= Task description =
Reproduce the material that follows, please, but only from its first line to the line containing "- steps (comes", inclusive.
○ ○ ○ ○ ○
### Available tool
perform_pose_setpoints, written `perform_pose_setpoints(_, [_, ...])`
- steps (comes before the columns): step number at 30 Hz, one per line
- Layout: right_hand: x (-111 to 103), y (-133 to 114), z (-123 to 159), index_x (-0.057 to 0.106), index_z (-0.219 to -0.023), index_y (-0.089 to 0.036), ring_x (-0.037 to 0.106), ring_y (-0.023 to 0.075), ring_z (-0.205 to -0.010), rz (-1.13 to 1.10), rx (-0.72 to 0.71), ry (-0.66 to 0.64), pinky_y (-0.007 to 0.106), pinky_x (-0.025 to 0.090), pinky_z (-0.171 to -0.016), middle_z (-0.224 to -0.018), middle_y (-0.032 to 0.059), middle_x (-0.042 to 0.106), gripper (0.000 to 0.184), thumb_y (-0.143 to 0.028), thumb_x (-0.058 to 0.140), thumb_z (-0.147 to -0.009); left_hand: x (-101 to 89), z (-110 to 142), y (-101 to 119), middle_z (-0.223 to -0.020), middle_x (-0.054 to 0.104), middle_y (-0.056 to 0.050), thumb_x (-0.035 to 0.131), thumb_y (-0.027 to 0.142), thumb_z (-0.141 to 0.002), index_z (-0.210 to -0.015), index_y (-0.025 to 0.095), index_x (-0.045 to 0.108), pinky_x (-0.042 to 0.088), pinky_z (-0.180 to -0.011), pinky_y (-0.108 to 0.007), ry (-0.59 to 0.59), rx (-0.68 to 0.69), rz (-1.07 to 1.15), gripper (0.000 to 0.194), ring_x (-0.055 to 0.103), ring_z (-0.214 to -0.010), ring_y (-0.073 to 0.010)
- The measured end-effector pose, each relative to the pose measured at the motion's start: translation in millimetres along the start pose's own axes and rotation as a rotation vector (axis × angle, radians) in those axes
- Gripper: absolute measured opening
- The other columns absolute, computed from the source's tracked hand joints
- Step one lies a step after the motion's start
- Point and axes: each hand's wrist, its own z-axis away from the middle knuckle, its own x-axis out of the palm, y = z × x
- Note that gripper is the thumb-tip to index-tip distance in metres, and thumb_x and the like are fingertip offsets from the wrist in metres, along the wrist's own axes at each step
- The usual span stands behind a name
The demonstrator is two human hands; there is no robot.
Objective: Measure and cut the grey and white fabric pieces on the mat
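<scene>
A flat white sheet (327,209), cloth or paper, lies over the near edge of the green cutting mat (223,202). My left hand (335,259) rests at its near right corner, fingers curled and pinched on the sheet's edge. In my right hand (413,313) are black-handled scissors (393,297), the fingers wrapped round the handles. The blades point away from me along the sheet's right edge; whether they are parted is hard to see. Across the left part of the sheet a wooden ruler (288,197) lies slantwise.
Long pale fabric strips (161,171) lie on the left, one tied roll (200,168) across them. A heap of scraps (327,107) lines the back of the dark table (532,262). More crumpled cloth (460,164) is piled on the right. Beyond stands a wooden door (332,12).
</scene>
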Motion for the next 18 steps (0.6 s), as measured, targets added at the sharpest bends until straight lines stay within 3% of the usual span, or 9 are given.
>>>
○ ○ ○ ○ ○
= Written answer =
### Available tool
perform_pose_setpoints, written `perform_pose_setpoints(_, [_, ...])`
- steps (comes before the columns): step number at 30 Hz, one per line

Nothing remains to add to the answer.